In order to effectively account for infiltration losses and surface flow attenuation, WK Dickson & Co. Inc. created the RSC Infiltration/Surface Flow Model, which routes an inflow hydrograph through each RSC cell. For each cell the model calculates key hydraulic parameters, including volume lost through infiltration, maximum pool water surface elevation level, pool surface storage volume, underlying sand storage volume and a complete system outflow hydrograph. This model can guide engineers and scientists through the RSC design process and help estimate overall RSC hydraulic performance.  

Recent Projects

WK Dickson completed the design of the Linda Lake pilot RSC for the city of Charlotte, N.C. The site is a 20-ft-deep eroded gully with ephemeral flow that contributes significant sediment and nutrient loads to its receiving perennial stream, which flows into an impaired (303(d)-listed) receiving water. The design includes a series of baffles and monitoring devices to document the structure’s efficacy and calibrate the new model. 

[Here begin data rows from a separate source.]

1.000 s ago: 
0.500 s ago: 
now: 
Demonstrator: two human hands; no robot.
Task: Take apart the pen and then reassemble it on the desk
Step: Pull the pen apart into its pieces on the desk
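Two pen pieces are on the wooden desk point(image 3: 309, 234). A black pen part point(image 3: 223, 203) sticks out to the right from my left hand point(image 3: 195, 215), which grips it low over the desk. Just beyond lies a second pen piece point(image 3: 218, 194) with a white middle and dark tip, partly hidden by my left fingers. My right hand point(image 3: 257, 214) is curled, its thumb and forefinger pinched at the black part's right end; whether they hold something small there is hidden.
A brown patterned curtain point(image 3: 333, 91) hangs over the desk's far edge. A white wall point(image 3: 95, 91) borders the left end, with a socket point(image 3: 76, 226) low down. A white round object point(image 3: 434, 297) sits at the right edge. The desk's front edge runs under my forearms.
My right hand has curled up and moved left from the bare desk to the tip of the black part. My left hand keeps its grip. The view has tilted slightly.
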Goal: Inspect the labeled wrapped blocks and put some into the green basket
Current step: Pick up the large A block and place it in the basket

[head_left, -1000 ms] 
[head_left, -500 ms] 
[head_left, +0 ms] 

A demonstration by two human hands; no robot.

The company is designing pilot RSCs for Richland County (Columbia), S.C., and the city of Greenville, N.C. The Columbia project will be installed within a 4,100-ft-long, 15- to 20-ft-deep storm water ditch that parallels an eroding railroad right of way and drains into the Little Jackson Creek stream and wetland restoration site (a 303(d) listed stream). The Greenville project utilizes two RSCs that are being used as end-of-pipe treatment for the highly impervious university parking lot. The proximity of these devices to a public walkway and university property allows for both general public education and graduate-level research opportunities. 

By integrating low- to moderate-flow infiltration and treatment with higher flow conveyance and energy dissipation, RSCs provide a combination of storm water management offered by no other standalone device. As monitoring results are beginning to confirm, they provide a cost-effective, aesthetically pleasing and low maintenance solution to a variety of challenges, including steep, deeply incised gullies and large, mostly impervious catchments. Their continued addition to BMP manuals will expand their usage and reduce their installation costs.